🧪 Skills

Website Scraper Pro

Run a local script to scrape a single web page into clean markdown or deterministic JSON with Crawl4AI. Use when: user needs direct page retrieval from a URL...

v0.1.0
❤️ 0
⬇️ 50
👁 1
Share

Description


name: website-scraper-pro description: "Run a local script to scrape a single web page into clean markdown or deterministic JSON with Crawl4AI. Use when: user needs direct page retrieval from a URL, JS-aware single-page scraping, or deterministic query-focused narrowing without internal AI processing.
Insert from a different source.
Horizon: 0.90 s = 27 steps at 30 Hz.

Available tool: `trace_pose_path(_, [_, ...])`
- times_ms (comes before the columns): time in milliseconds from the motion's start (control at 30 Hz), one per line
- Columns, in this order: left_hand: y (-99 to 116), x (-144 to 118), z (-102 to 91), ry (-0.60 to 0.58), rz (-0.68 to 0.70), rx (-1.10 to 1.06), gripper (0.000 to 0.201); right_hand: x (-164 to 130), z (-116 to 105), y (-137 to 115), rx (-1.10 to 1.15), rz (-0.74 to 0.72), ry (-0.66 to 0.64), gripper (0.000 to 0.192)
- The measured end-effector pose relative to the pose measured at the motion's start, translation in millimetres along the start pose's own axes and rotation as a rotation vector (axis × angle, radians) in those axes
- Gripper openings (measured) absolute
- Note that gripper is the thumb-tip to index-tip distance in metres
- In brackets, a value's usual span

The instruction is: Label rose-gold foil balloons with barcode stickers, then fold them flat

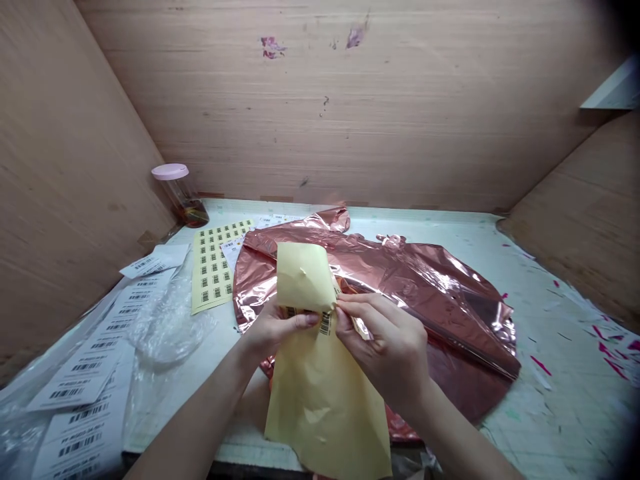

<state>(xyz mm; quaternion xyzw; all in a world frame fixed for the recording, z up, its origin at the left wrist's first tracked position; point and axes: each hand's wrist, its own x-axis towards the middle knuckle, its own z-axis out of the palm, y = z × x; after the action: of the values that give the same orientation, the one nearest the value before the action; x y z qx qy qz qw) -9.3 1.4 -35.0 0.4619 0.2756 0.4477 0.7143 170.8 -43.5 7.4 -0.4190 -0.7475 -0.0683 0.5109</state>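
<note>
Both hands on the yellow sheet (320,393): left hand (274,325) pinches it at the fold, thumb on top; right hand (383,340) pinches the fold's right edge, just beside. Sheet runs between hands, lower part hanging toward the wearer. Pink foil (425,287) beyond and right of hands. White labels (87,367), plastic wrap (170,323) left of left hand; jar (183,197) farther off, same side.

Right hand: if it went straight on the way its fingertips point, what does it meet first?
The yellow label sheet: the right hand already touches its edge. Beyond that, probably the left hand, though depth is unclear.
</note>
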Motion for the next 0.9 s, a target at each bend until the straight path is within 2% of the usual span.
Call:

Invoke by reading this SKILL.md then running: uv run /root/.openclaw/workspace/skills/website-scraper-pro/src/main.py " homepage: https://github.com/unclecode/crawl4ai metadata: {"clawdbot":{"emoji":"🌐","requires":{"bins":["uv"]}}}

Skill: Website Scraper Pro

When to use

  • The user wants the content of a single web page from a specific URL.
  • The user wants clean markdown extracted from an article, docs page, blog post, or landing page.
  • The user wants a JS-aware scrape for a page that depends on client-side rendering.
  • The user wants deterministic query-focused narrowing of one page without using an AI model inside the skill.
  • The user wants structured JSON output with markdown, title, links, and metadata.

When NOT to use

  • The user wants a broad web search across multiple sources.
  • The user wants a site-wide crawl, recursive crawl, or multi-page extraction workflow.
  • The user wants AI summarization, synthesis, or answer generation inside the scraper itself.
  • The user wants authenticated browser automation or interactive form submission.

Commands

Scrape a page to markdown

uv run /root/.openclaw/workspace/skills/website-scraper-pro/src/main.py <URL>

Scrape a JS-heavy page

uv run /root/.openclaw/workspace/skills/website-scraper-pro/src/main.py <URL> --js

Scrape a page and narrow by query

uv run /root/.openclaw/workspace/skills/website-scraper-pro/src/main.py <URL> --query "<TEXT>"

Return deterministic JSON

uv run /root/.openclaw/workspace/skills/website-scraper-pro/src/main.py <URL> --format json

Examples

# Default markdown scrape
uv run /root/.openclaw/workspace/skills/website-scraper-pro/src/main.py https://example.com

# JS-aware scrape
uv run /root/.openclaw/workspace/skills/website-scraper-pro/src/main.py https://example.com --js

# Query-focused retrieval
uv run /root/.openclaw/workspace/skills/website-scraper-pro/src/main.py https://example.com --query "documentation examples"

# JSON output
uv run /root/.openclaw/workspace/skills/website-scraper-pro/src/main.py https://example.com --format json

Output

  • Default output is clean markdown for a single page.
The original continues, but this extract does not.